The IMF, however, understands that several occurrences have impeded the process of submitting information.
“Since March 2019, Haiti has been experiencing a protracted political crisis and prolonged civil unrest that has at times shut down most economic activity in the country. The crisis has taken a toll on the economy and the already vulnerable population: inflation exceeded 20 per cent year-on-year in September, output is estimated to have contracted by an estimated 1.2 per cent in fiscal year 2019 (ending September 30), and the exchange rate depreciated by 25 per cent over the same period,” the IMF said in a statement.
The statement followed the conclusion of the IMF’s 2019 Article IV Consultation with Haiti.
“As fiscal revenues have plummeted and the cost of energy subsidies increased, the fiscal deficit widened to 3.8 per cent of GDP in FY2019 and domestic arrears rose sharply. The public debt-to-GDP ratio jumped from 40 percent to 47 percent over the fiscal year,” the statement continued.
” The crisis has taken a toll on the economy and the already vulnerable population: inflation exceeded 20 per cent year-on-year in September, output is estimated to have contracted by an estimated 1.2 per cent in fiscal year 2019 (ending September 30), and the exchange rate depreciated by 25 per cent over the same period.”— International Monetary Fund
IMF directors recognised — and admitted — that Haiti’s Ministry of Finance has implemented measures that will improve revenue collection and better control spending. The institution further pointed out that, in November, Haiti’s authorities signed a new agreement with the central bank to enhance fiscal discipline and limit monetary financing of the Government.

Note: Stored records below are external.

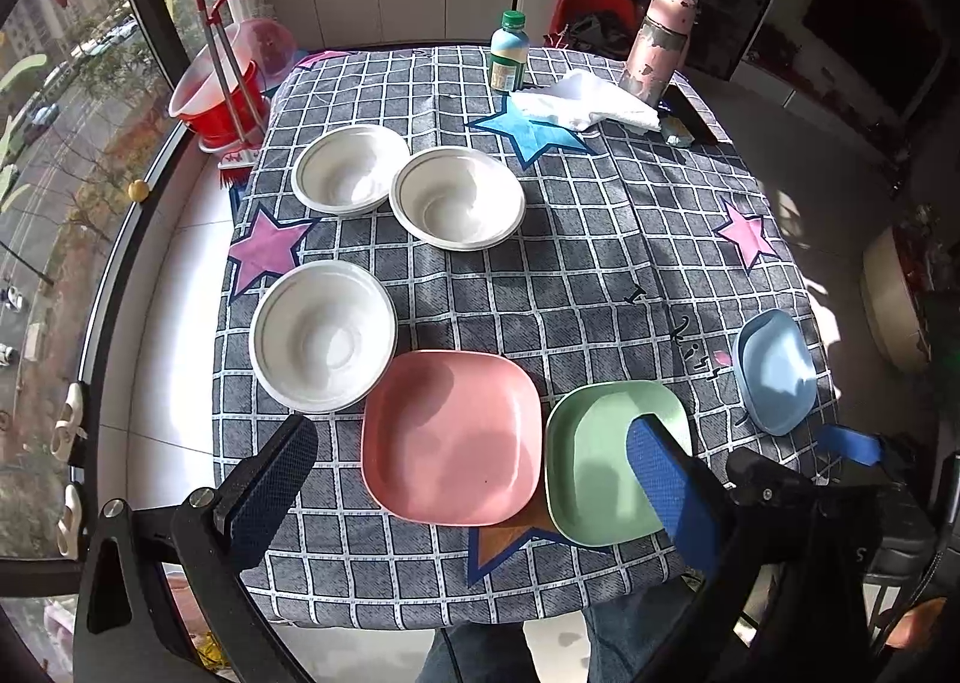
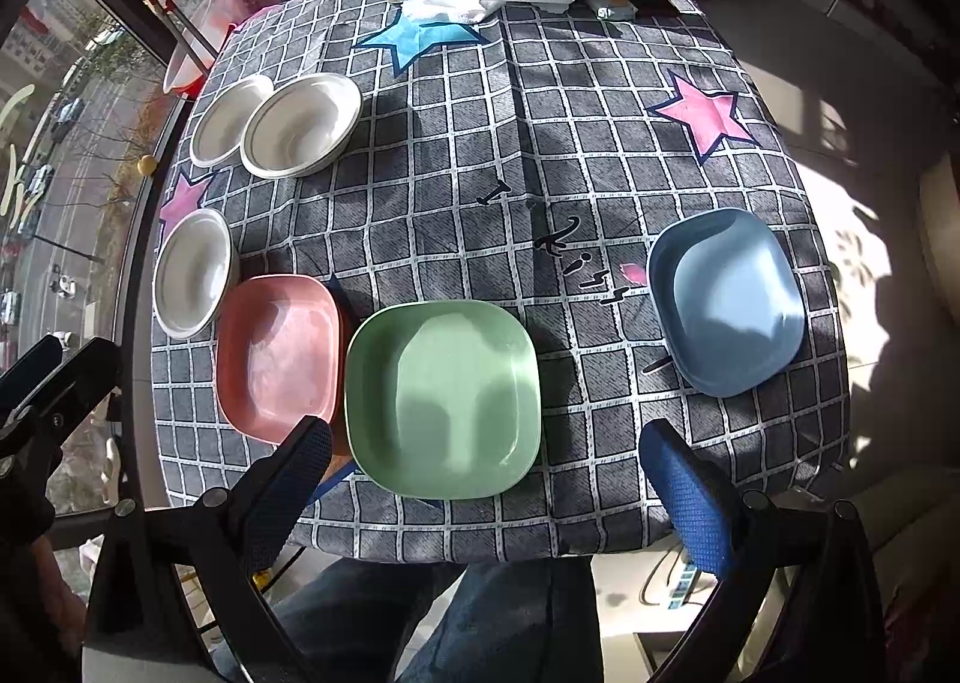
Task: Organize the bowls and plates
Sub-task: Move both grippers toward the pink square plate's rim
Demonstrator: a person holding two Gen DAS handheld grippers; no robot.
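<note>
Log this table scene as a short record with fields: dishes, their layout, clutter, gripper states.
bowls: three white round bowls, left side; far two touching
plates: pink square plastic plate, green square plate, blue square plate, along near edge, none stacked
clutter: green-capped bottle, white cloth, pink flask at far edge
left gripper: open, empty
right gripper: open, empty

Both tools were held level with fingers spread wide and nothing between them: the left tool (image 1: 474, 479) and the right tool (image 2: 486, 479), side by side.
</note>
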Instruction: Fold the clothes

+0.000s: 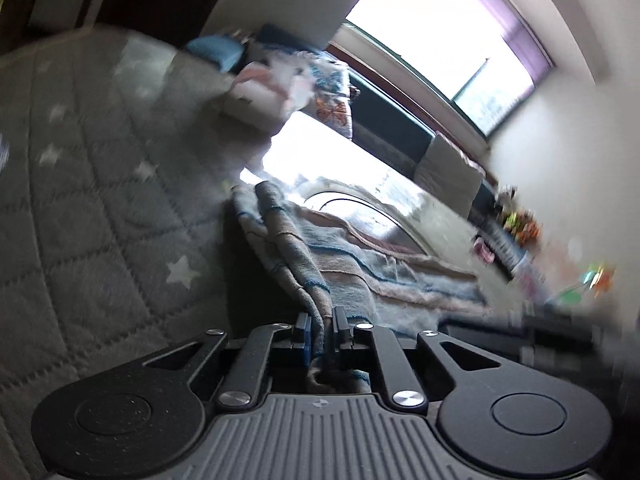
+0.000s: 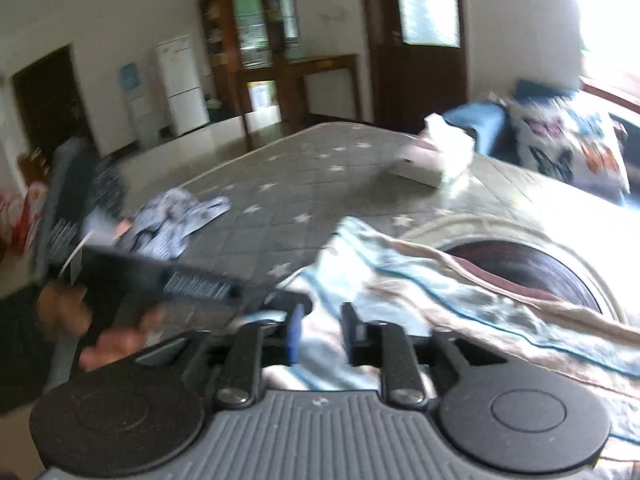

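My left hand-held gripper (image 1: 323,328) pinches the striped garment's (image 1: 360,264) near edge, right hand-held gripper (image 2: 320,334) straddles it part-open without gripping, cloth running ahead-right over the bed (image 2: 288,184).

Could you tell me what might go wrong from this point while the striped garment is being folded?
1. The right gripper stands open around the striped garment, so that side could slip and sag.
2. The left gripper pinches only a thin bunched edge; a pull might tug it free.
3. The tissue box lies on the quilted cover nearby; swinging cloth might catch it.
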### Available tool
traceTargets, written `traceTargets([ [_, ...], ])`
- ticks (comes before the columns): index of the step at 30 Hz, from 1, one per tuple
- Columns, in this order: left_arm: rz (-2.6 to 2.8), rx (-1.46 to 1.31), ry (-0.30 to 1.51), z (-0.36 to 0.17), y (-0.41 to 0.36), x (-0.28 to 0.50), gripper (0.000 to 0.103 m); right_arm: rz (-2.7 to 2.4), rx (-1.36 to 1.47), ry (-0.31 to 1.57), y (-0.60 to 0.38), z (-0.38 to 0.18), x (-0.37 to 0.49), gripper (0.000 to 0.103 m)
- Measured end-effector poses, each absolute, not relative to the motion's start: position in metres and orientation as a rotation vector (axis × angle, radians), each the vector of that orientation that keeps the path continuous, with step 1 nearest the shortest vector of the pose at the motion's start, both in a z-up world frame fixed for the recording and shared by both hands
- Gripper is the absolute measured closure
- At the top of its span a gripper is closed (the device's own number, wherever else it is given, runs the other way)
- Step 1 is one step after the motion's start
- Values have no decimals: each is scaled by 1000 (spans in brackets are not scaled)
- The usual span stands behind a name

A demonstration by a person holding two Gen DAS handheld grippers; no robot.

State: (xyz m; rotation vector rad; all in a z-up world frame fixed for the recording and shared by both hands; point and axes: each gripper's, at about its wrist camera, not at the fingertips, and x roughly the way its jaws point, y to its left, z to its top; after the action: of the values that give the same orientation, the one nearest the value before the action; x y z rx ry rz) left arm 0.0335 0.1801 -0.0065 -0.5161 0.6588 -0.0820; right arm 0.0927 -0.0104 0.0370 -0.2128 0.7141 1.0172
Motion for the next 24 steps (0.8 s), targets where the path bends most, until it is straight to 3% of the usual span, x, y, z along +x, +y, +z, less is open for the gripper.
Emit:
traceTargets([
  [1, -87, -477, 653, -4, 173, 34, 93, 1010, -198, 728, -9, 37, 98, 67],
  [10, -79, -323, 653, 8, 132, 42, 92, 1007, -141, 949, 36, 24, 159, 58],
  [24, -8, -265, 661, 7, 103, 48, 92, 911, -387, 1048, 75, -1, 163, 55],
])
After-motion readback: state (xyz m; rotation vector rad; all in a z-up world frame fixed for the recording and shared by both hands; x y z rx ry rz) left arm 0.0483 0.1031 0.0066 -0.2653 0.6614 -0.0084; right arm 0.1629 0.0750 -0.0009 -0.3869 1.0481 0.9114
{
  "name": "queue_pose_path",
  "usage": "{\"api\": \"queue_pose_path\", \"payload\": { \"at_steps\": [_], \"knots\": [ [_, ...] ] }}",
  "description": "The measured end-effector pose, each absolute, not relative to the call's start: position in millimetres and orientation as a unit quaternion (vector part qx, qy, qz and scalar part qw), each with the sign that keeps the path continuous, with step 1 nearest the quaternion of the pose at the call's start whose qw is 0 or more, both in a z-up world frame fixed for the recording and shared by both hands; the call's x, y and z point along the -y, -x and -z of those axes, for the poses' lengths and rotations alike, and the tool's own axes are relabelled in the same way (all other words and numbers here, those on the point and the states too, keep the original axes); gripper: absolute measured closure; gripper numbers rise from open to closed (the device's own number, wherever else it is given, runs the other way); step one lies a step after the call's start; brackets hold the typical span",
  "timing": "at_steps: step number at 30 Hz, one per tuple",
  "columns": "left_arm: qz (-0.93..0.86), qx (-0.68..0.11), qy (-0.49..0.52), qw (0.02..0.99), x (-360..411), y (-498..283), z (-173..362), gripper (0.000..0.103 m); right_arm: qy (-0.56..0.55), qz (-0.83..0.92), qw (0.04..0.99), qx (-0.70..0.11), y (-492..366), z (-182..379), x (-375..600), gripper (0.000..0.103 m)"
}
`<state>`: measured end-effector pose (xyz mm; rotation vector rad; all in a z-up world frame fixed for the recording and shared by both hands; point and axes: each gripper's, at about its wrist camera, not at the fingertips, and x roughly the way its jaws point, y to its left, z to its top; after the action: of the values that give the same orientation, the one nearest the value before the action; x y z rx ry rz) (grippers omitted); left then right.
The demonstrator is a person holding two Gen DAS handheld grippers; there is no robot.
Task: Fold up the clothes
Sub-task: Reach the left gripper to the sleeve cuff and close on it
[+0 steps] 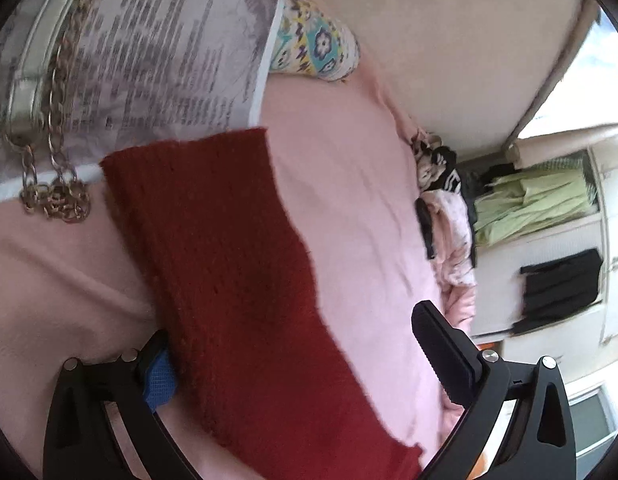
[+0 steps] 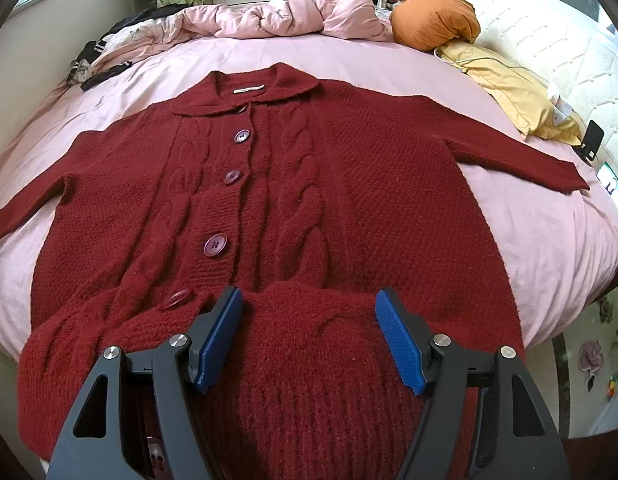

In the meantime, the central bank has been adjusting interest rates to moderate inflation while supporting the private sector through the recession, the IMF said.
The organisation pointed out further that the Caribbean country’s economic outlook will continue to remain gloomy if authorities fail to consistently implement policies and comprehensive reforms. Political instability, the IMF board noted, will also continue to threaten Haiti’s outlook.
“A resolution of the current crisis, [the] appointment of a new Government committed and able to implement reforms, and return of support from the international community could lead to higher investment and potential growth,” the IMF directors outlined.
Among other concerns raised by the IMF’s board of directors were: the socio‑political crisis in Haiti, poverty and inequality, financial constraints, foreign exchange, and corruption.
In terms of Haiti’s outlook, the IMF predicted, “Under the baseline assumption of some political stabilisation in 2020 without major political or economic reforms, growth would improve but remain negative this year and below 1.5 per cent over the medium term. Inflation is expected to decline slightly before eventually falling to below 10 per cent by 2025.”